### The problem
Starting with the line that contains "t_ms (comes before" and stopping after the line that contains "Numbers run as", copy the entries below exactly. Include nothing else.

Top of Data for this exercise

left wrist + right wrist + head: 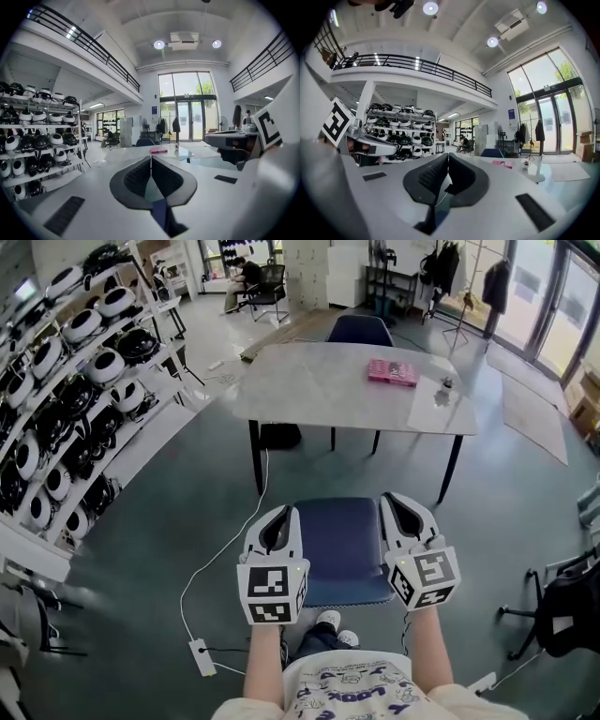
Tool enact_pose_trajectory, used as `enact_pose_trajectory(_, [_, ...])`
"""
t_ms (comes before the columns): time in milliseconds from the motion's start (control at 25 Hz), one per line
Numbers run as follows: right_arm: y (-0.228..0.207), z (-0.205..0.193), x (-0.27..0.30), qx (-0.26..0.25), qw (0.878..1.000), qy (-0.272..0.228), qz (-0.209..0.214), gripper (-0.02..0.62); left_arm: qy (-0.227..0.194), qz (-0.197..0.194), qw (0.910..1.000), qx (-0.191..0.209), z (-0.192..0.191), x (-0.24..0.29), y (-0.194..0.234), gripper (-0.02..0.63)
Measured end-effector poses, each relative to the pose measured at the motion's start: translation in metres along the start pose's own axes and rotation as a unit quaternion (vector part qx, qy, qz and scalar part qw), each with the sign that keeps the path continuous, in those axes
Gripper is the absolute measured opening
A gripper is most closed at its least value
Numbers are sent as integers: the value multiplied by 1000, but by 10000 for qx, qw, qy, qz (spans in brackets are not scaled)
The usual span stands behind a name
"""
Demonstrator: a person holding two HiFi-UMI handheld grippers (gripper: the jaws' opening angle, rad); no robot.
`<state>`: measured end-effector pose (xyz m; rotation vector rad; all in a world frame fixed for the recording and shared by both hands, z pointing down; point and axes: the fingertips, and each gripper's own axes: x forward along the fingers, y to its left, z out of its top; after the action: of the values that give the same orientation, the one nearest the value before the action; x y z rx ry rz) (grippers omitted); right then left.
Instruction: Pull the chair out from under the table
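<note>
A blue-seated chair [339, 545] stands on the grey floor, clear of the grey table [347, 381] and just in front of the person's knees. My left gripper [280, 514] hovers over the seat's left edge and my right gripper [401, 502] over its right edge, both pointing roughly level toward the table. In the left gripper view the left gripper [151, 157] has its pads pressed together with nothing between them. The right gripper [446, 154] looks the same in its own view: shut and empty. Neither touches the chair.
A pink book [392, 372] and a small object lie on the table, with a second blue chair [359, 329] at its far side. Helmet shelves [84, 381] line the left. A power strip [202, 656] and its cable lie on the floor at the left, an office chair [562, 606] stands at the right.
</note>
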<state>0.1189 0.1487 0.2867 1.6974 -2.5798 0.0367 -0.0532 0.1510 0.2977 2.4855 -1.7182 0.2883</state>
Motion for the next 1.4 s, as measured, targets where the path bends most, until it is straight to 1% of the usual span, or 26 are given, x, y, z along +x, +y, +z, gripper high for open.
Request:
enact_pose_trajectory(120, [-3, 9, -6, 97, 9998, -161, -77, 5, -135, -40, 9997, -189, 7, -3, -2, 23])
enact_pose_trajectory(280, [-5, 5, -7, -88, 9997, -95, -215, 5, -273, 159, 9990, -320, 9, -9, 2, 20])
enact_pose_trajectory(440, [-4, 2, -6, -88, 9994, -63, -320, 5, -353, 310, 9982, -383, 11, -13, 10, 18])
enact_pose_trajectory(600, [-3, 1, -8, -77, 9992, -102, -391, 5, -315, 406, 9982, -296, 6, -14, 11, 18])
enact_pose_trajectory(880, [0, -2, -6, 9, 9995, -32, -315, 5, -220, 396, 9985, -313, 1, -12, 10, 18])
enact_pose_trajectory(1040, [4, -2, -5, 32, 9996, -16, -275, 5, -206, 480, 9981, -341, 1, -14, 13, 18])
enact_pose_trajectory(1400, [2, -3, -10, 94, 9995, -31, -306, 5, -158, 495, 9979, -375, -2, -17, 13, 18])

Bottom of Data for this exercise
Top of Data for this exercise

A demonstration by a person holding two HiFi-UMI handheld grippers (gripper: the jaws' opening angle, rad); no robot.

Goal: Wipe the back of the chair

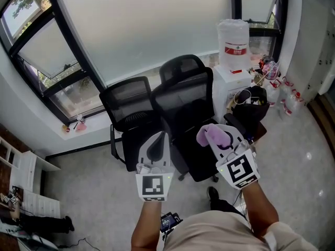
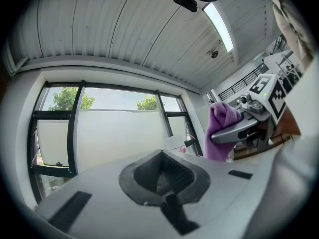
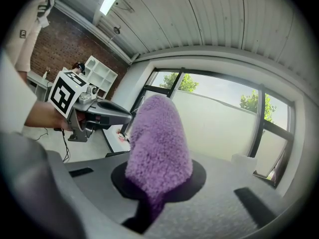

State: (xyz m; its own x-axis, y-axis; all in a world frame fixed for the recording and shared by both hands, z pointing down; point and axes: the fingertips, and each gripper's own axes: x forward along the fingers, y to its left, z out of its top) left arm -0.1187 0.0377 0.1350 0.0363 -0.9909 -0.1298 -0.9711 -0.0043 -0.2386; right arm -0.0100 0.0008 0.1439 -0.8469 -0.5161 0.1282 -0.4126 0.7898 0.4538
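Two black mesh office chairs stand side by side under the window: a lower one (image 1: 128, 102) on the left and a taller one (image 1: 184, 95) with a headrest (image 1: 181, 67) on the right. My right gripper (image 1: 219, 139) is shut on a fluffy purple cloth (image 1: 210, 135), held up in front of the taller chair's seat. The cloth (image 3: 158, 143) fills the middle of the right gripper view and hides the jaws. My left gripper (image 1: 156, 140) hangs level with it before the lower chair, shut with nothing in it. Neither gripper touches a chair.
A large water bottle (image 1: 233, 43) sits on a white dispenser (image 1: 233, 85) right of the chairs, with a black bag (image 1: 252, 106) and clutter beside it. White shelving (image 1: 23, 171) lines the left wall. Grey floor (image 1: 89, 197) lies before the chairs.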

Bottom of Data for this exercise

### Task output
t_ms (comes before the columns): time in milliseconds from the motion's start (control at 25 Hz), one per line
Numbers run as follows: right_arm: y (-0.228..0.207), z (-0.205..0.193), x (-0.27..0.30), qx (-0.26..0.25), qw (0.878..1.000), qy (-0.272..0.228), qz (-0.209..0.214), gripper (-0.02..0.62); left_arm: qy (-0.227..0.194), qz (-0.197..0.194), qw (0.910..1.000), qx (-0.191..0.209), z (-0.192..0.191), x (-0.24..0.29), y (-0.194..0.234), gripper (-0.02..0.63)

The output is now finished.